→ **Task item**: Across the material below, how many lines contain the word "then"? Respond with the number only.

→ **Recorded information**:
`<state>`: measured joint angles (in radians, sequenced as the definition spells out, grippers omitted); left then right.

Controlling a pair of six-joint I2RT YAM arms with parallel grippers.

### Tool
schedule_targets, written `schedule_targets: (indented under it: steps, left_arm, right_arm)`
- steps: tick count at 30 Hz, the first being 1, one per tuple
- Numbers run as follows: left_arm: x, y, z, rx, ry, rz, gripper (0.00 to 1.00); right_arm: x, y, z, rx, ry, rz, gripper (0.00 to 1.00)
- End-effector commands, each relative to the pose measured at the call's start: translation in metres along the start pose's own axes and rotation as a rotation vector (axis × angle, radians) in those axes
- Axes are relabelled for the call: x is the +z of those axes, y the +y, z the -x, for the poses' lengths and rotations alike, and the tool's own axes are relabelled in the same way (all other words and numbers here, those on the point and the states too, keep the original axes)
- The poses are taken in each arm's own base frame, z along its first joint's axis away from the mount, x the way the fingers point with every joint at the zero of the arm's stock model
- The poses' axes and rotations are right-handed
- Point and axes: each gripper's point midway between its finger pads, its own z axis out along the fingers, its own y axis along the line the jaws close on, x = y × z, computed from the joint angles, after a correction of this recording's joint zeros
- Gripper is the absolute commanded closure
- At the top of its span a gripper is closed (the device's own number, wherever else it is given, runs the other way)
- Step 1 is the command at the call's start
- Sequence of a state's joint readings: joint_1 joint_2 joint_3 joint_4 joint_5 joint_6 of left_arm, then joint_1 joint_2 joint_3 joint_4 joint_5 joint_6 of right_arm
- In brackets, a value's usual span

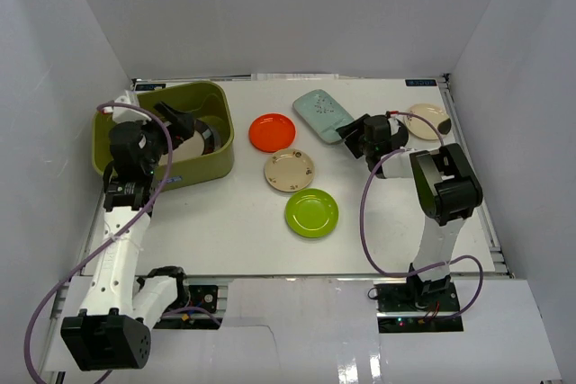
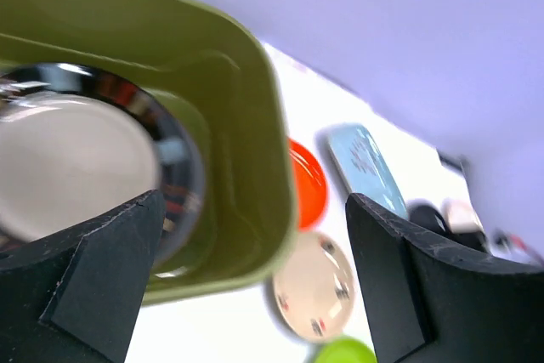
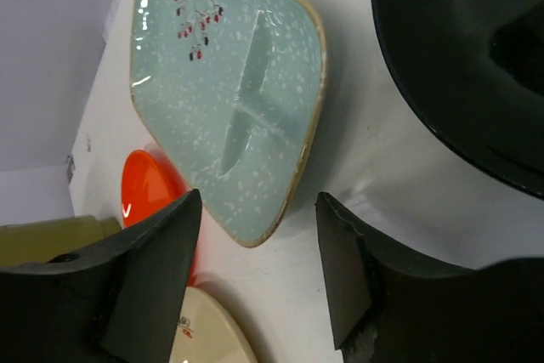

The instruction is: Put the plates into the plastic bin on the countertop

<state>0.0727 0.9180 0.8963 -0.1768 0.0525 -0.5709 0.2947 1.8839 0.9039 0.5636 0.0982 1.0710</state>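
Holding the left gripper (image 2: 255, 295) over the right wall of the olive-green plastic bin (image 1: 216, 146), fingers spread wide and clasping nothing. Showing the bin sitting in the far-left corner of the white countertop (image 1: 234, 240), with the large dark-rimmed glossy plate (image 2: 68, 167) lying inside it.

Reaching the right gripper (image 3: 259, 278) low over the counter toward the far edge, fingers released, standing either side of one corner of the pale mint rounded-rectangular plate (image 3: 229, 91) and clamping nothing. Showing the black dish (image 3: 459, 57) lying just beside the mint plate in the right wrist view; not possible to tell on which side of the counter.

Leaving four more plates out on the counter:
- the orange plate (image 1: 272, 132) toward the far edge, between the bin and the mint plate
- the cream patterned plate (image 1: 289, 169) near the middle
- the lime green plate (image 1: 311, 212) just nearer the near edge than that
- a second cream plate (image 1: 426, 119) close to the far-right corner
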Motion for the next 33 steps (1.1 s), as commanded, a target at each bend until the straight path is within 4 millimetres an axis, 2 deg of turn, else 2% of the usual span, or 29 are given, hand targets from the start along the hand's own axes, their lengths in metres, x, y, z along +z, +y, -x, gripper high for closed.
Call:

→ **Written solution**: 2